Detection and Classification of Obstructive Sleep Apnea Using Audio Spectrogram Analysis

Serrano, S.; Patane, L.; Serghini, O.; Scarpa, M.

doi:10.3390/electronics13132567

Sleep disorders are steadily increasing in the population and can significantly affect daily life. Low-cost and noninvasive systems that can assist the diagnostic process will become increasingly widespread in the coming years. This work aims to investigate and compare the performance of machine learning-based classifiers for the identification of obstructive sleep apnea–hypopnea (OSAH) events, including apnea/non-apnea status classification, apnea–hypopnea index (AHI) prediction, and AHI severity classification.
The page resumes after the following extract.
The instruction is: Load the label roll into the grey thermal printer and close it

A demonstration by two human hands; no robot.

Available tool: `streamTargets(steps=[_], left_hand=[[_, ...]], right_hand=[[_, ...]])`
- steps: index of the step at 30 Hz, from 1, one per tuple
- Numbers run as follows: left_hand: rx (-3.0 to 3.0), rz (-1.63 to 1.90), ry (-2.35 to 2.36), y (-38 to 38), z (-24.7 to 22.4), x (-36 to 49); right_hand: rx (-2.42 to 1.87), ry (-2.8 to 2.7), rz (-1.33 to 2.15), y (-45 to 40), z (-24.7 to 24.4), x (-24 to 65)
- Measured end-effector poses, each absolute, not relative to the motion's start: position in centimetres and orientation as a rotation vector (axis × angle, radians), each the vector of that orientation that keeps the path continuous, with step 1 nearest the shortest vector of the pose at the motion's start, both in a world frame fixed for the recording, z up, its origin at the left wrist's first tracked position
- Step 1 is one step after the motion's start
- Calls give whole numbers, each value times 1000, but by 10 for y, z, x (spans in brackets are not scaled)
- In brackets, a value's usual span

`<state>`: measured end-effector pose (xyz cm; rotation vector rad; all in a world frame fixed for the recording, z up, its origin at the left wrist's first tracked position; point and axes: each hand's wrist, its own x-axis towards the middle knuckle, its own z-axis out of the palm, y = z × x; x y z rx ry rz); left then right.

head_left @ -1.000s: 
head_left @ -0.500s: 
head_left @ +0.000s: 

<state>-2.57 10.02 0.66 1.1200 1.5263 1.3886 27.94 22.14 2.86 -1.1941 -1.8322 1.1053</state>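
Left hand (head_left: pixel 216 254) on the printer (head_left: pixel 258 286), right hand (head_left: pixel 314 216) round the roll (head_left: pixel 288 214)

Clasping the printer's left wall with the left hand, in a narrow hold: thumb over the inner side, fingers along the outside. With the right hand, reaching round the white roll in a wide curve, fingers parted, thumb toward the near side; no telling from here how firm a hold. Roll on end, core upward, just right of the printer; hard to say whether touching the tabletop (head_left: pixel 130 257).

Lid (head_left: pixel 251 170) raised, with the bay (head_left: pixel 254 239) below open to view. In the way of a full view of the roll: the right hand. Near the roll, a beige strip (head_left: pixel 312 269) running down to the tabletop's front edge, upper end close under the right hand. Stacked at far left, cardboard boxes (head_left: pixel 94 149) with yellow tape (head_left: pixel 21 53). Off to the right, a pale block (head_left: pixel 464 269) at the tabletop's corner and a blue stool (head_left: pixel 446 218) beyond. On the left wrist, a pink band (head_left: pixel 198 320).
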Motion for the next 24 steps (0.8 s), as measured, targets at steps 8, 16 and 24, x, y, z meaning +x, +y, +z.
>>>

The dataset considered contains recordings from 192 patients. It is derived from a recently released dataset which contains, amongst others, audio signals recorded with an ambient microphone placed ∼1 m above the studied subjects and apnea/hypopnea accurate events annotations performed by specialized medical doctors. We employ mel spectrogram images extracted from the environmental audio signals as input of a machine-learning-based classifier for apnea/hypopnea events classification. The proposed approach involves a stacked model which utilizes a combination of a pretrained VGG-like audio classification (VGGish) network and a bidirectional long short-term memory (bi-LSTM) network. Performance analysis was conducted using a 5-fold cross-validation approach, leaving out patients used for training and validation of the models in the testing step. Comparative evaluations with recently presented methods from the literature demonstrate the advantages of the proposed approach. The proposed architecture can be considered a useful tool for supporting OSAHS diagnoses by means of low-cost devices such as smartphones.